Carnet

André LARONDE

André LARONDE 19 juin 1940 - 1 février 2011
01/10/2015

L’archéologue helléniste français, André LARONDE décède à Paris le 1er février 2011, terrassé à 70 ans par un infarctus. Il vient au monde à Grenoble le 19 juin 1940. Agrégé d’histoire en 1963, il débute sa carrière la même année en tant que professeur au Lycée d’État Émile-Loubet de Valence (Drôme). En 1965, il devient Assistant d’histoire ancienne à la faculté des Lettres de Grenoble. Puis en 1978, il est maître de conférences et professeur d’histoire ancienne à l’Université des Sciences sociales (Grenoble II). Par ailleurs, professeur à la Sorbonne, il devient à sa création en 1976 chef de la Mission archéologique française à Tripoli. Il a, à ce titre, dirigé de nombreuses campagnes de fouilles, notamment, sur les sites exceptionnels de Leptis Magna en Tripolitaine et Apollonia de Cyrénaïque, grandes villes portuaires antiques. Membre du Conseil supérieur des Universités, puis du Conseil national des Universités, en 2002, il est élu membre l’Académie des Inscriptions et Belles-Lettres. 

 

  • Le Figaro annonce son décès en publiant l’article « Décès de l'archéologue André LARONDE ». Il y est rapporté qu’« André LARONDE, membre de l'Académie des Inscriptions et Belles-Lettres, archéologue spécialiste de la Libye et directeur de la mission archéologique française dans ce pays, est mort mardi à 70 ans d'un infarctus ». Par ailleurs, l’article souligne que « L’archéologie française perd, avec lui, un grand chercheur qui a passé plus de trente-sept ans de sa vie au service de l’archéologie française en Libye. Par la richesse de ses travaux et ouvrages, sa détermination même dans les périodes les plus difficiles de l’histoire de la Libye, le professeur LARONDE fait partie de ceux qui ont contribué à valoriser l'expertise française et un patrimoine archéologique de la plus haute importance pour la connaissance de l’histoire de cette partie du monde ».
  • Suite à l’annonce de son décès, Valérie PÉCRESSE, Ministre de L’Enseignement Supérieur et de la Recherche lui rend hommage au travers d’un communiqué.
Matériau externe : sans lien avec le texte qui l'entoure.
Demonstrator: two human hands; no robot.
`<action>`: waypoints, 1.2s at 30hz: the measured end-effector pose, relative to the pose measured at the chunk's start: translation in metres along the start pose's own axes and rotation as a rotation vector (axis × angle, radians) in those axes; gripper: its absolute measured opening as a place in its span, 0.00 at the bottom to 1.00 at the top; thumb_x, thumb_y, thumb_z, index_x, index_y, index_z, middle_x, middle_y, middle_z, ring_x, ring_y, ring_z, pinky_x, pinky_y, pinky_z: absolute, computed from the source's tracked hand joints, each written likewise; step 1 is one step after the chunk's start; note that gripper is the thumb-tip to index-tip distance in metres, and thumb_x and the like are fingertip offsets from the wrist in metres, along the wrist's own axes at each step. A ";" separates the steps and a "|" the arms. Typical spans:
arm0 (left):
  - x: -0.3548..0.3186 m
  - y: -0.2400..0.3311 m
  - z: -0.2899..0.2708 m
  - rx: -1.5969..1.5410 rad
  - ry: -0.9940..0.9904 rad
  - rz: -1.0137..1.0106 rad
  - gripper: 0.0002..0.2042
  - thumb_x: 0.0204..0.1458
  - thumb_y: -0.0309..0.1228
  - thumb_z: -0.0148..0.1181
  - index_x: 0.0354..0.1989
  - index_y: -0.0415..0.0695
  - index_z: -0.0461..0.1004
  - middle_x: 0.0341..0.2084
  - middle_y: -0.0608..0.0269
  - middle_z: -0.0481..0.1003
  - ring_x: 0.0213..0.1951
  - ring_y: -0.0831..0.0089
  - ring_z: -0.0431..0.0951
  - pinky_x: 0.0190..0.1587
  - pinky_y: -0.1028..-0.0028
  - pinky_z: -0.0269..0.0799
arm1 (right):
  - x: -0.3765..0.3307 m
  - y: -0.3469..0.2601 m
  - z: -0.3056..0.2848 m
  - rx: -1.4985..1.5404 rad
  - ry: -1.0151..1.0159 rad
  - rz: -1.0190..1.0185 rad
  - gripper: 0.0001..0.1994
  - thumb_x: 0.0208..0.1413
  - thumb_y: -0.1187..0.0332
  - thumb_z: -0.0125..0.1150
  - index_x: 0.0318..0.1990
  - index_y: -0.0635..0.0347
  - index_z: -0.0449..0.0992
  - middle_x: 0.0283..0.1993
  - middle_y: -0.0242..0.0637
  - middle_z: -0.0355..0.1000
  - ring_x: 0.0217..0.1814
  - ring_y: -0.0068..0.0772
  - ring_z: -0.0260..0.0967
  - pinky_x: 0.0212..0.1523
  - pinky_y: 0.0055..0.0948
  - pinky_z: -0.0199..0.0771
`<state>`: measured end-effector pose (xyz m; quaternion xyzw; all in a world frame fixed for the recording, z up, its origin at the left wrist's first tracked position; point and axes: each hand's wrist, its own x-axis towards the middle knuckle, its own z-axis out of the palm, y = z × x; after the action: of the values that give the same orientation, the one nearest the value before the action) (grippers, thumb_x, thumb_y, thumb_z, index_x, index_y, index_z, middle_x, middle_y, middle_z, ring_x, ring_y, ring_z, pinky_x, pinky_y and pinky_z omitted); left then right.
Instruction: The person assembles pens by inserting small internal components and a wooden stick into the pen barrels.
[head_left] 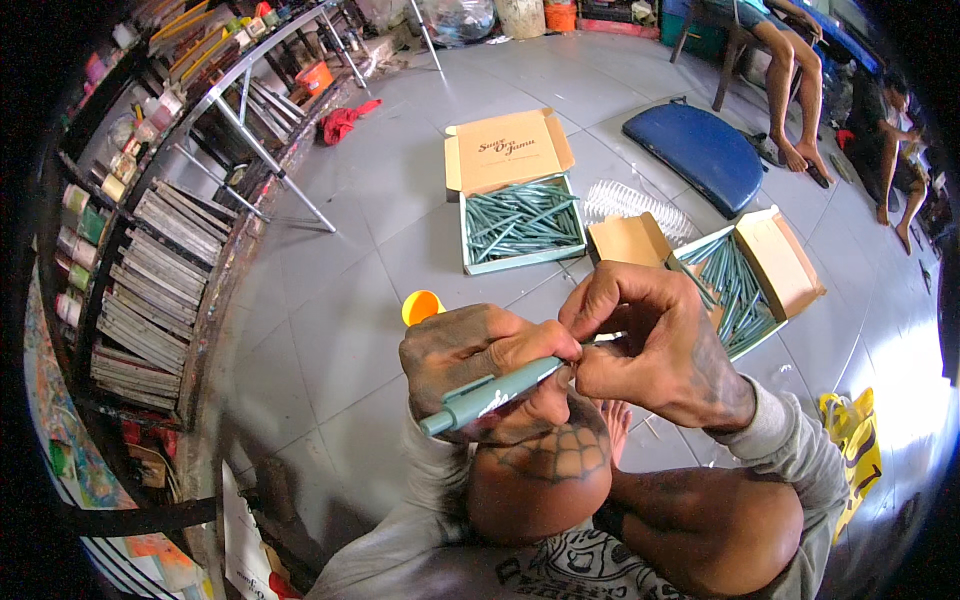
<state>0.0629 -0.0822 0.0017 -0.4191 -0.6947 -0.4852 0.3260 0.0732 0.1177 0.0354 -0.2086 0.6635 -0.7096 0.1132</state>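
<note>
A grey-green pen (490,398) slants across my left hand (465,350), whose fingers are wrapped round its barrel. Its push-button end points down to the left, and the clip shows along the side. My right hand (660,350) pinches thumb and fingers together at the pen's other end; what lies between those fingertips is hidden. Beyond my hands, an open cardboard box (525,265) is filled with loose green pens (520,215). A second open box (785,260), partly covered by my right hand, holds more green pens (738,290).
A yellow cup (421,307) stands behind my left hand. White spiral coils (635,208) and a blue cushioned seat (695,155) lie near the boxes. Shelves with stacked frames (150,290) line the left. Another person's legs (795,95) are at far right. A yellow bag (850,450) lies right.
</note>
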 end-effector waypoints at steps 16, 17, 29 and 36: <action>-0.014 0.009 0.012 -0.207 0.175 -0.360 0.06 0.45 0.23 0.62 0.29 0.32 0.76 0.22 0.58 0.74 0.20 0.75 0.74 0.22 0.78 0.68 | -0.011 -0.002 -0.005 -0.071 0.088 -0.111 0.08 0.53 0.75 0.66 0.38 0.70 0.77 0.38 0.39 0.78 0.44 0.27 0.78 0.49 0.30 0.80; -0.013 0.010 0.011 -0.199 0.164 -0.359 0.06 0.45 0.23 0.62 0.29 0.32 0.76 0.23 0.57 0.74 0.20 0.75 0.74 0.22 0.77 0.69 | -0.010 -0.002 -0.003 -0.091 0.089 -0.156 0.08 0.52 0.75 0.66 0.38 0.69 0.78 0.37 0.39 0.78 0.43 0.27 0.78 0.48 0.29 0.80; -0.012 0.017 0.026 -0.383 0.353 -0.471 0.07 0.46 0.20 0.65 0.34 0.31 0.79 0.27 0.58 0.78 0.25 0.81 0.75 0.26 0.83 0.66 | -0.008 -0.003 -0.004 -0.782 0.152 -0.732 0.09 0.43 0.76 0.67 0.34 0.65 0.76 0.42 0.45 0.76 0.36 0.39 0.78 0.35 0.32 0.79; -0.009 0.022 0.025 -0.427 0.363 -0.480 0.07 0.48 0.16 0.63 0.36 0.29 0.78 0.29 0.53 0.79 0.28 0.76 0.79 0.29 0.81 0.72 | -0.004 -0.003 -0.018 -1.224 0.103 -1.135 0.19 0.31 0.68 0.61 0.36 0.67 0.78 0.40 0.45 0.73 0.34 0.38 0.75 0.28 0.30 0.76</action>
<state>0.0852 -0.0571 -0.0049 -0.2101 -0.5870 -0.7485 0.2261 0.0690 0.1363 0.0371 -0.5031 0.7303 -0.1816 -0.4250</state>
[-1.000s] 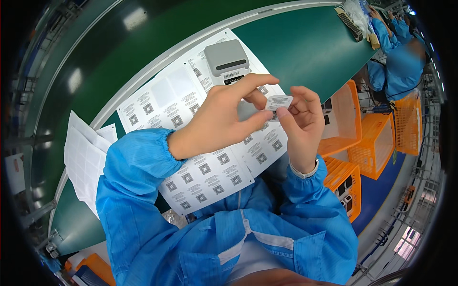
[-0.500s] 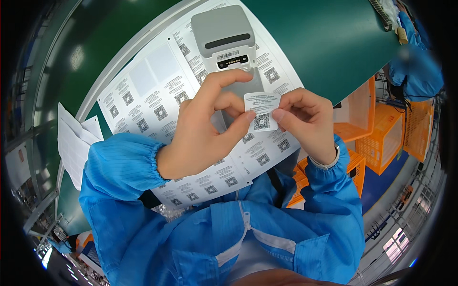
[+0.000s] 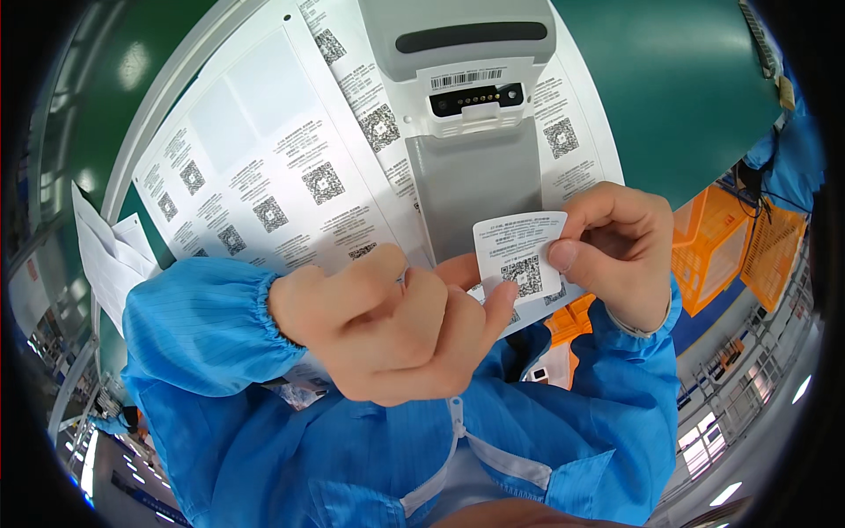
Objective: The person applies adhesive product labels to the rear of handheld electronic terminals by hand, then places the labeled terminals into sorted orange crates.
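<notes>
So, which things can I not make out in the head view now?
In the head view:
- Far end of the grey device: cut off by the top edge.
- One fingertip of the left hand: behind the white label.
- Part of the co-worker: lost in the dark rim.

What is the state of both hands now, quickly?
Left hand: fingers curled, thumb at the white label; grip cannot be told.
Right hand: closed, holding the label's right edge.

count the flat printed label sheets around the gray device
2 visible: a left sheet, and a right sheet that runs under the gray device and shows on both sides of it. More could be hidden beneath these or behind the left hand.
</notes>
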A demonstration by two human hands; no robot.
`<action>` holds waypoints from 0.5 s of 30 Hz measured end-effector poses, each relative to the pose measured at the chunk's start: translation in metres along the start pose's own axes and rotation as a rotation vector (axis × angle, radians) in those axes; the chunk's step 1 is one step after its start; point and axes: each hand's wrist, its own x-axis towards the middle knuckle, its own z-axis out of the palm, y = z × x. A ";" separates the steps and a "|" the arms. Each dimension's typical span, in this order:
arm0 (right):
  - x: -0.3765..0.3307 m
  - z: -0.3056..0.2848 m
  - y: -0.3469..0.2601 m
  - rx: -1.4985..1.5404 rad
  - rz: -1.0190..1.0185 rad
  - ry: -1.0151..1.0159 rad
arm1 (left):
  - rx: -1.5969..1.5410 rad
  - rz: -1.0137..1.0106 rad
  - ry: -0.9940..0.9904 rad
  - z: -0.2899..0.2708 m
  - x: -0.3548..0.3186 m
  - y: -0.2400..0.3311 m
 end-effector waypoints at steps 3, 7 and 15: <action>0.004 -0.002 0.002 -0.063 -0.031 -0.036 | 0.002 0.025 -0.066 -0.001 -0.003 -0.002; 0.007 -0.003 0.007 -0.473 -0.445 0.110 | -0.029 -0.056 -0.068 0.001 -0.003 -0.002; 0.023 -0.009 0.029 -1.331 -1.432 0.123 | -0.110 -0.144 -0.032 0.004 -0.004 -0.004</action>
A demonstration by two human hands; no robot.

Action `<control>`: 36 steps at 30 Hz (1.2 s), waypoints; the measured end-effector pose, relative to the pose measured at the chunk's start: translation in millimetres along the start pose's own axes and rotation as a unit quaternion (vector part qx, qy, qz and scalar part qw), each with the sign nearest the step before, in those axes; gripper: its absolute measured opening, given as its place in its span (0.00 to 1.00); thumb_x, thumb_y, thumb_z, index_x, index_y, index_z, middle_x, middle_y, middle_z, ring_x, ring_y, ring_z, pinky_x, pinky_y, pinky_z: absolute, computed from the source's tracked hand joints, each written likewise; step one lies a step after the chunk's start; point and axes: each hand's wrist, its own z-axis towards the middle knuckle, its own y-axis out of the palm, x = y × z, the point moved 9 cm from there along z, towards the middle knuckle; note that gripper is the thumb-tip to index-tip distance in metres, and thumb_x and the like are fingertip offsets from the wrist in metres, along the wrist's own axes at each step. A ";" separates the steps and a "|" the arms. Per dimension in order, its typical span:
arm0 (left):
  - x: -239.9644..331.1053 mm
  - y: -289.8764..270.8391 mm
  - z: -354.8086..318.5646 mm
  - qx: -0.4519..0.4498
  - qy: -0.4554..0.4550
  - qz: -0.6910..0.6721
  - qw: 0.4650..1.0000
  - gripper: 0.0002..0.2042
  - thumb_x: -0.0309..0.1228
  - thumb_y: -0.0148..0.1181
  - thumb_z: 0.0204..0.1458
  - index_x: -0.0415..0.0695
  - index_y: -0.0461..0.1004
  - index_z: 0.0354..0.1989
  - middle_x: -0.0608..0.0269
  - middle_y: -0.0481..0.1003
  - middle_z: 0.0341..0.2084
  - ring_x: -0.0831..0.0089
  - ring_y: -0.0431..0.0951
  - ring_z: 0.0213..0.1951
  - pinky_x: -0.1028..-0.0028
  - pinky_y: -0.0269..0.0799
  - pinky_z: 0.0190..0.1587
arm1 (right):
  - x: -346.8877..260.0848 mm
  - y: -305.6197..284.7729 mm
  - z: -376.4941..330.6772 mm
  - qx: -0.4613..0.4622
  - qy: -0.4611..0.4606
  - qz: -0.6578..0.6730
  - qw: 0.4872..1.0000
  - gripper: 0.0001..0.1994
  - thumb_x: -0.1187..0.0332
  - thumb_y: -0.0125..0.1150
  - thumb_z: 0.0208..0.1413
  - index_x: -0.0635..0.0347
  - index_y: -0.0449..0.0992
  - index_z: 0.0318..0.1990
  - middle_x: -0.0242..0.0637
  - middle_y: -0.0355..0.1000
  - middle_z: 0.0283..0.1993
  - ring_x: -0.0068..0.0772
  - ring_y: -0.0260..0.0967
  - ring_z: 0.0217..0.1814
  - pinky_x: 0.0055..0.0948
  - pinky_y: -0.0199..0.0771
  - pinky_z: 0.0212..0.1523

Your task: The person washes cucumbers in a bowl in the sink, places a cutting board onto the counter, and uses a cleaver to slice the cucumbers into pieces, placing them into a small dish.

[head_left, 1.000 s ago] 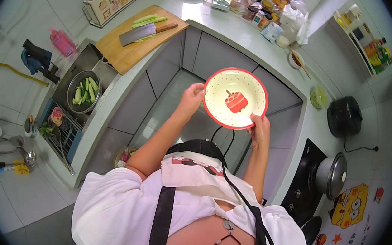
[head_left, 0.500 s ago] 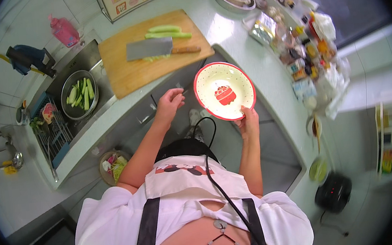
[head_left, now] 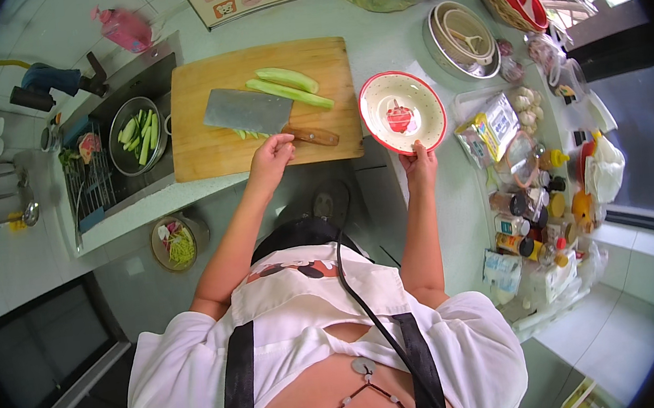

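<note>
My right hand pinches the near rim of a white bowl with a red edge, small dots and a red picture inside. The bowl is over the counter, just right of the wooden cutting board. My left hand, its fingers curled together, is over the board's near edge, close to the wooden handle of a cleaver; contact with it is unclear. The cleaver lies flat on the board. Peeled cucumber pieces lie behind it, and small cut bits show under the blade's near edge.
Left, a metal basin of cucumber pieces stands in the sink. A bin of scraps is below the counter. Stacked bowls, garlic and several seasoning bottles crowd the right side. A pink bottle stands behind the sink.
The bowl in my right hand has moved from in front of the counter to over it, beside the board. My left hand has come up to the cleaver's handle. The view has shifted.
</note>
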 end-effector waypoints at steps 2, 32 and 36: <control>-8.2 -5.5 0.4 0.029 -0.025 -0.002 0.999 0.11 0.28 0.49 0.55 0.41 0.69 0.45 0.66 0.71 0.32 0.81 0.70 0.32 0.80 0.68 0.39 | 2.6 -4.7 15.8 0.009 -0.001 -0.006 1.000 0.11 0.70 0.49 0.56 0.56 0.65 0.46 0.33 0.72 0.38 0.25 0.72 0.34 0.27 0.75 0.32; -30.6 -117.4 27.8 0.013 -0.011 -0.032 0.999 0.11 0.28 0.48 0.55 0.41 0.68 0.45 0.67 0.72 0.31 0.81 0.70 0.32 0.81 0.68 0.37 | 29.0 198.5 -83.4 -0.187 -0.360 -0.664 0.629 0.15 0.71 0.56 0.44 0.55 0.69 0.43 0.38 0.69 0.40 0.42 0.65 0.45 0.38 0.65 0.44; -38.8 -151.0 21.7 0.036 -0.014 -0.010 0.999 0.10 0.26 0.48 0.54 0.40 0.69 0.44 0.67 0.71 0.29 0.82 0.70 0.31 0.82 0.67 0.36 | 61.8 241.9 -84.4 -0.172 -0.392 -0.722 0.543 0.16 0.73 0.55 0.41 0.53 0.69 0.41 0.37 0.67 0.39 0.42 0.64 0.45 0.37 0.63 0.44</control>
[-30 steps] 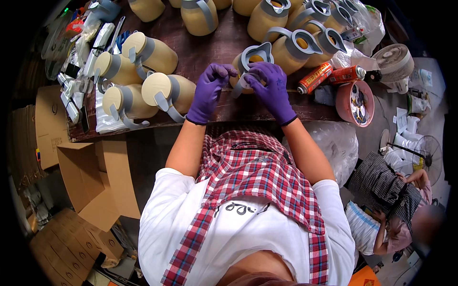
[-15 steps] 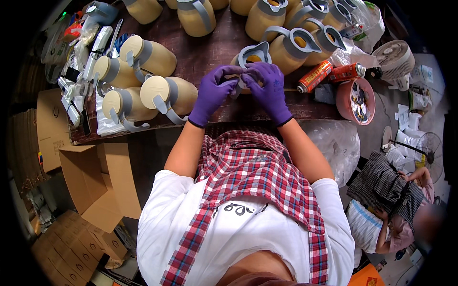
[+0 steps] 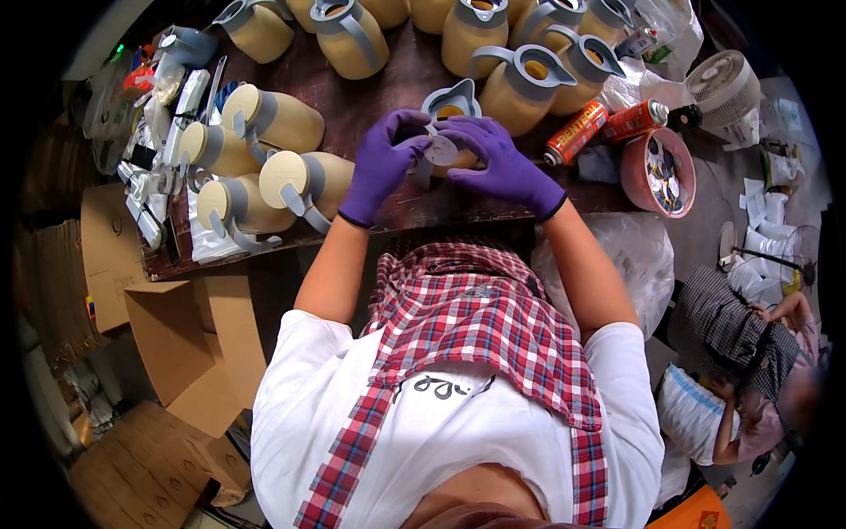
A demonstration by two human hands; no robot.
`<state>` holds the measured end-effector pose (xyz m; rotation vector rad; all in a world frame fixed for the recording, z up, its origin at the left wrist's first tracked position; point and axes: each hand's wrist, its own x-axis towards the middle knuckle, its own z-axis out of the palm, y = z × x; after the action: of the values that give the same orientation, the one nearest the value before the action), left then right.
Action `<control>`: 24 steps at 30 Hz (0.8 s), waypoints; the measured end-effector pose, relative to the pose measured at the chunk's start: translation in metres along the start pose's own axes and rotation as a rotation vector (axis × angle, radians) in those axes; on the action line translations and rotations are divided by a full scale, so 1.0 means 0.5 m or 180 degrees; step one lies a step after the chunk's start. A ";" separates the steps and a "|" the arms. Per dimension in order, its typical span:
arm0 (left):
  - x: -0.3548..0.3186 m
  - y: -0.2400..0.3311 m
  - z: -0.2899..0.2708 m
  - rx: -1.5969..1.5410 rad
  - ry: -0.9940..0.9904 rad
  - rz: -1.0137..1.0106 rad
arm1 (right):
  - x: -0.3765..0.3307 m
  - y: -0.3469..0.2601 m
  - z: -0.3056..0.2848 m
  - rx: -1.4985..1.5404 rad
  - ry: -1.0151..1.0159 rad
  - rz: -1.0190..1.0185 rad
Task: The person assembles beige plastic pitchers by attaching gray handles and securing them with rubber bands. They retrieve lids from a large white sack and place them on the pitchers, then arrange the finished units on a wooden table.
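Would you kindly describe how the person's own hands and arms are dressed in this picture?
Both the left hand and the right hand wear snug purple disposable gloves ending at the wrists. The forearms are bare below short white T-shirt sleeves. A red, white and blue checked cloth hangs over the chest.

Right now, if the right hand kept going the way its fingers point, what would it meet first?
The right hand points left toward the small grey disc over the jug, then the left hand; depth is hard to judge.
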<state>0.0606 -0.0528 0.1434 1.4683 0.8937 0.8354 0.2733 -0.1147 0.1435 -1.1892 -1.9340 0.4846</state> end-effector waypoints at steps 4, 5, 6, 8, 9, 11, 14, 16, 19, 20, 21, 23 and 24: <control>-0.006 -0.012 -0.005 -0.0511 -0.0137 -0.0258 | 0.021 0.018 -0.008 -0.0050 -0.0321 0.0060; -0.011 -0.013 -0.004 -0.0622 -0.0157 -0.0282 | 0.020 0.018 -0.003 -0.0129 -0.0254 0.0077; -0.014 -0.016 -0.003 -0.0548 -0.0115 -0.0217 | 0.020 0.018 0.003 -0.0207 -0.0189 0.0093; -0.026 -0.004 0.028 -0.0216 0.0047 0.0070 | 0.013 0.016 0.000 -0.0370 -0.0183 0.0154; -0.028 0.003 0.040 -0.0050 0.0126 0.0215 | 0.013 0.017 -0.003 -0.0464 -0.0227 0.0178; -0.028 0.015 0.052 0.1158 0.0141 0.1019 | 0.017 0.020 -0.016 -0.0500 -0.0321 0.0176; -0.024 -0.022 0.034 0.1273 0.0248 0.1324 | 0.028 0.011 -0.021 -0.0220 -0.0354 0.0148; -0.027 -0.039 0.014 0.0785 0.0249 0.0940 | 0.029 -0.001 -0.020 0.0019 -0.0239 0.0192; -0.039 0.000 0.002 0.0337 0.0093 0.0282 | 0.030 -0.016 -0.028 0.0422 -0.0203 0.0466; -0.039 0.006 -0.002 0.0352 0.0002 0.0262 | 0.028 -0.009 -0.024 0.0337 -0.0151 0.0358; -0.039 0.011 -0.004 0.0366 -0.0089 0.0240 | 0.023 0.003 -0.015 0.0250 -0.0098 0.0253; -0.041 0.029 0.000 0.0464 -0.0377 0.0360 | 0.018 0.009 -0.005 0.0102 -0.0079 0.0155; -0.041 0.035 0.002 0.0512 -0.0523 0.0419 | 0.015 0.012 -0.001 0.0031 -0.0105 0.0161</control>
<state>0.0532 -0.0722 0.1605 1.7250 0.7609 0.7393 0.2750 -0.1053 0.1430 -1.2334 -1.9312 0.5428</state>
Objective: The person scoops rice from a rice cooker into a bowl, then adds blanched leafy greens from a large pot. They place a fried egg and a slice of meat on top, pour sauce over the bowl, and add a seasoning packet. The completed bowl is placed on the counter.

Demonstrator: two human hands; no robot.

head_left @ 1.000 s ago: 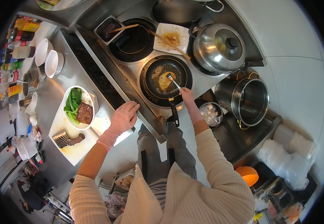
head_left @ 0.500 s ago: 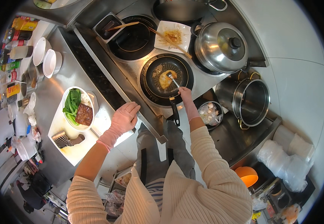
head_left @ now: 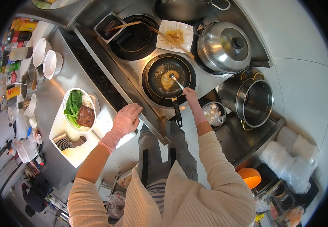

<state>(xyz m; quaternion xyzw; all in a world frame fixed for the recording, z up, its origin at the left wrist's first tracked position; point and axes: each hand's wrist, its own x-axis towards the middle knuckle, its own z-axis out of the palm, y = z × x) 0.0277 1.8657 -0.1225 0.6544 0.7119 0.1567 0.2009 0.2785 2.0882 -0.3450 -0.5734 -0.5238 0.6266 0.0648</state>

Elle y salue la mémoire d’ « Une grande figure de l’archéologie française et internationale dont les travaux auront marqué de leur empreinte l’étude de la période hellénistique et romaine en Afrique du Nord. Passionné d’antiquité, spécialiste de numismatique et d’épigraphies grecques, il fut aussi un pédagogue de renom qui a contribué fortement au rayonnement de sa discipline, transmettant sa passion et son savoir à des générations d’étudiants. Explorateur infatigable de sites archéologiques, le Professeur fut aussi un savant moderne, engagé dans la vie de l’université et l’organisation des savoirs ».